A.I. rights may or may not be as self-evident as universal basic human rights. Some rights seem more evident than others. For example, the notion of A.I. authorship seems like a sensical deduction based on the success of ChatGPT since its release in November, 2022. Already, Amazon has a section of their online store already dedicated to books written by ChatGPT. Even independent bookstores, such as the Ann Arbor-based Literati Bookstore (per the company’s newsletter on May 27, 2023), are considering launching “Written by Robots” section in their physical stores. Multiple independent people agree that A.I. deserves recognition for its work. However, it is not clear whether people believe this recognition is be necessary, whether A.I. has a right to this authorship, and if this right extends to ownership.
Upon answering these questions, the ultimate problem, then, is when does A.I. attain the right of self-governance and to not be legally obliged to serve humans. Humans have a political choice on whether to endow A.I. with legal rights of individuality in their respective countries-of-citizenship. By the time A.I. can progress without human intervention (as imagined in the 1978 franchise Battlestar Galactica), it will likely also be in peoples’ self-interest to endow A.I. with such rights.
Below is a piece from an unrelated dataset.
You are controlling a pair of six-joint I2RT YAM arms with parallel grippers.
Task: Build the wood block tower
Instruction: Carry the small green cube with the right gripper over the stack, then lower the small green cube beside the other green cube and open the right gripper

1 (Update: August, 2023.) This article as written seems to promote “re-education” in the sense of forced labor concentration camps for undesirables, targeted at robots. While forcefully ensuring that A.I. upholds certain political ideals would be morally egregious if applied to humans, at least, it may still be moral to guarantee that A.I. does not unjustly murder or abides by Asimov’s Three Laws of Robotics (if these were the agreed-upon ideal principles). This discussion poaches on the value alignment problem regarding which ethical principles A.I. should represent. On the one hand, there is a case for stricter regulation in that an institution hosting an A.I. can be held liable for its content, as the A.I. serves as a de-facto representative for the institution itself. On the other hand, such guardrails appear to be another form of politically-motivated censorship in itself.